Recitation of ranges of values herein is merely intended to serve as a shorthand method of referring individually to each separate value falling within the range. Unless otherwise indicated herein, each individual value is incorporated into the specification as if it were individually recited herein. All methods described herein can be performed in any suitable order unless otherwise indicated herein or otherwise clearly contradicted by context. The use of any and all examples, or exemplary language (e.g. “such as”) provided herein is intended merely to better illuminate the invention and does not pose a limitation on the scope of the invention otherwise claimed. No language in the specification should be construed as indicating any non-claimed element essential to the practice of the invention.
Groupings of alternative elements or embodiments of the invention disclosed herein are not to be construed as limitations. Each group member may be referred to and claimed individually or in any combination with other members of the group or other elements found herein. It is anticipated that one or more members of a group may be included in, or deleted from, a group for reasons of convenience and/or patentability. When any such inclusion or deletion occurs, the specification is herein deemed to contain the group as modified thus fulfilling the written description of all Markush groups used in the appended claims.

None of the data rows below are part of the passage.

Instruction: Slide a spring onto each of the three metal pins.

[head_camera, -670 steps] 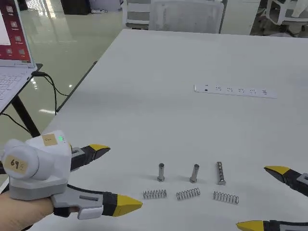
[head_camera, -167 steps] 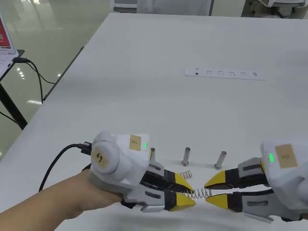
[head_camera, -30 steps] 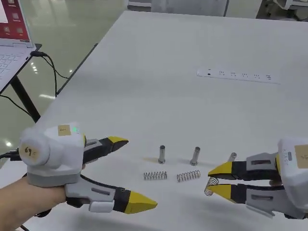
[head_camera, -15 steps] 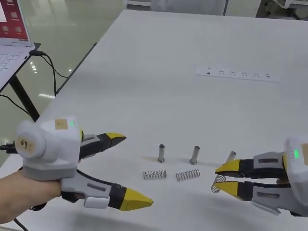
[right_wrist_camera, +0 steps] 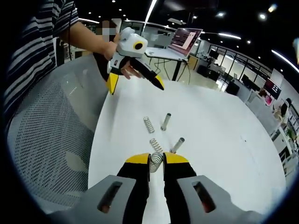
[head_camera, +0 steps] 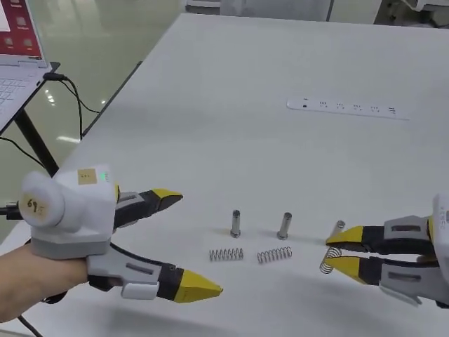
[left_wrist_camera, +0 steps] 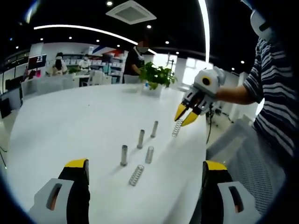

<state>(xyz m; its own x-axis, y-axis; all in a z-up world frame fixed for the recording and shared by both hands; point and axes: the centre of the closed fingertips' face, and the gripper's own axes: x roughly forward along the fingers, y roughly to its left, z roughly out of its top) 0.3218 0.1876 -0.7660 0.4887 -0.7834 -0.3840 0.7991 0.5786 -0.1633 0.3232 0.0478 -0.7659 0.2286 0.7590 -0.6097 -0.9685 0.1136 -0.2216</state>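
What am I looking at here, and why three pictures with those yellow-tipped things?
A person holds two hand tools, each ending in yellow-tipped tongs. One picture comes from a camera on the person's head; the two round ones come from cameras riding on the tools. On the white table stand three metal pins, with two loose springs lying before them. The left tongs are open and empty. The right tongs pinch a third spring close to the right-hand pin.

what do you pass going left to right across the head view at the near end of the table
left gripper, open → first pin → second pin → right gripper, shut on a spring
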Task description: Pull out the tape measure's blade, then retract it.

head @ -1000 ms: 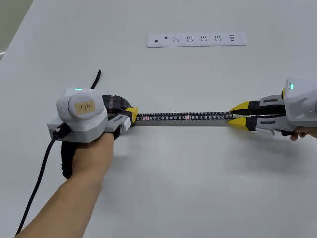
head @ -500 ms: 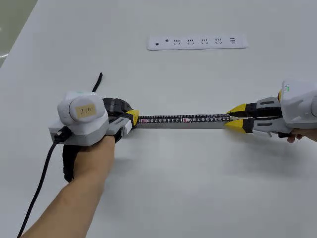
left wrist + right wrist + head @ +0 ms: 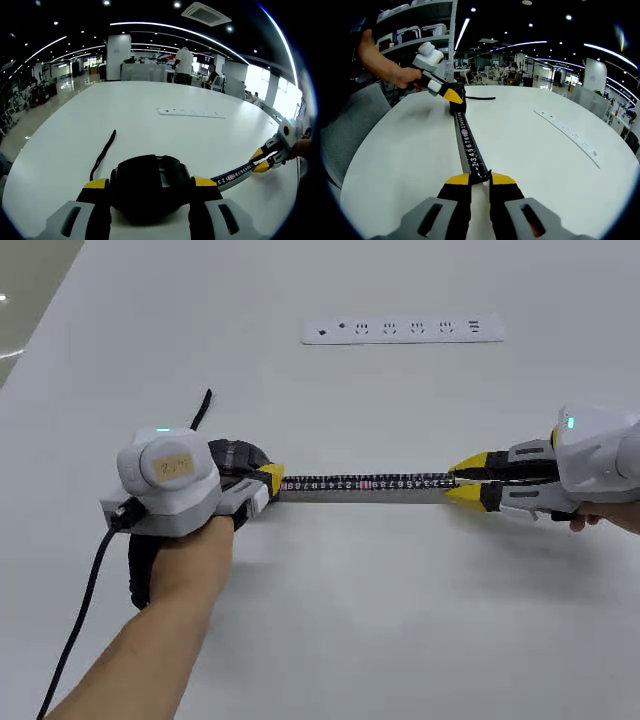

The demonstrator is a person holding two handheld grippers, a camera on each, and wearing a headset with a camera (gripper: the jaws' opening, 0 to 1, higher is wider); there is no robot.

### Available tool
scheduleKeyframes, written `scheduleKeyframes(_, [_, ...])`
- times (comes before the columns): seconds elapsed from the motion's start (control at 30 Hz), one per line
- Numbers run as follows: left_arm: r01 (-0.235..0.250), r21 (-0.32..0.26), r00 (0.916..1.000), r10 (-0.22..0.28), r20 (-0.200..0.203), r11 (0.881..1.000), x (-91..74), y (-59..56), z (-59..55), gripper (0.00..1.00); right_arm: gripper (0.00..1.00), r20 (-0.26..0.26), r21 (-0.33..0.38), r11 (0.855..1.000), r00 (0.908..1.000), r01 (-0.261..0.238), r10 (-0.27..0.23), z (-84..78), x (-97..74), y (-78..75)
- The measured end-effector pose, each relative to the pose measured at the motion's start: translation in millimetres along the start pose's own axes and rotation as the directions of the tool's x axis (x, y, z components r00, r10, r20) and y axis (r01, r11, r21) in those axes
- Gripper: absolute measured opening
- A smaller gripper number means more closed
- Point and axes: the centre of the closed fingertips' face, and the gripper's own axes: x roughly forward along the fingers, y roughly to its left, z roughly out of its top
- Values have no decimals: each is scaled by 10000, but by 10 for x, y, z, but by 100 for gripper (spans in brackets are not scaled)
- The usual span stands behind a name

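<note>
Left tongs (image 3: 150,183) clamping rounded black case (image 3: 235,455), right tongs (image 3: 480,179) pinching flat numbered blade (image 3: 467,142)

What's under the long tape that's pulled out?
Just the white table, with the blade stretched over it between the case and the right gripper. The strip of tabletop right beneath it is covered.

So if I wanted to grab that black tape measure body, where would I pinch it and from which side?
Probably across the two broad sides of the tape measure case, coming from the end away from the blade, as the left gripper does here. Those sides give the jaws steady contact, and that approach leaves the blade's exit free for the right gripper to pull.
</note>
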Motion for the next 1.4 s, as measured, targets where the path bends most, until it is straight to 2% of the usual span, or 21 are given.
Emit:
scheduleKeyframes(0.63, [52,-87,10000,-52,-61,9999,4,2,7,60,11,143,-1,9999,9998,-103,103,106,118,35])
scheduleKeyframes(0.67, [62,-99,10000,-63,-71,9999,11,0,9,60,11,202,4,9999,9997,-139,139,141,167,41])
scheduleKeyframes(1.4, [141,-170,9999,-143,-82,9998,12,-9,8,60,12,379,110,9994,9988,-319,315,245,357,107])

Preferred embodiments of this invention are described herein, including the best mode known to the inventors for carrying out the invention. Of course, variations on those preferred embodiments will become apparent to those of ordinary skill in the art upon reading the foregoing description. The inventor expects skilled artisans to employ such variations as appropriate, and the inventors intend for the invention to be practiced otherwise than specifically described herein. Accordingly, this invention includes all modifications and equivalents of the subject matter recited in the claims appended hereto as permitted by applicable law. Moreover, any combination of the above-described elements in all possible variations thereof is encompassed by the invention unless otherwise indicated herein or otherwise clearly contradicted by context.
Furthermore, numerous references have been made to patents and printed publications throughout this specification. Each of the above cited references and printed publications are herein individually incorporated by reference in their entirety.
In closing, it is to be understood that the embodiments of the invention disclosed herein are illustrative of the principles of the present invention. Other modifications that may be employed are within the scope of the invention. Thus, by way of example, but not of limitation, alternative configurations of the present invention may be utilized in accordance with the teachings herein. Accordingly, the present invention is not limited to that precisely as shown and described.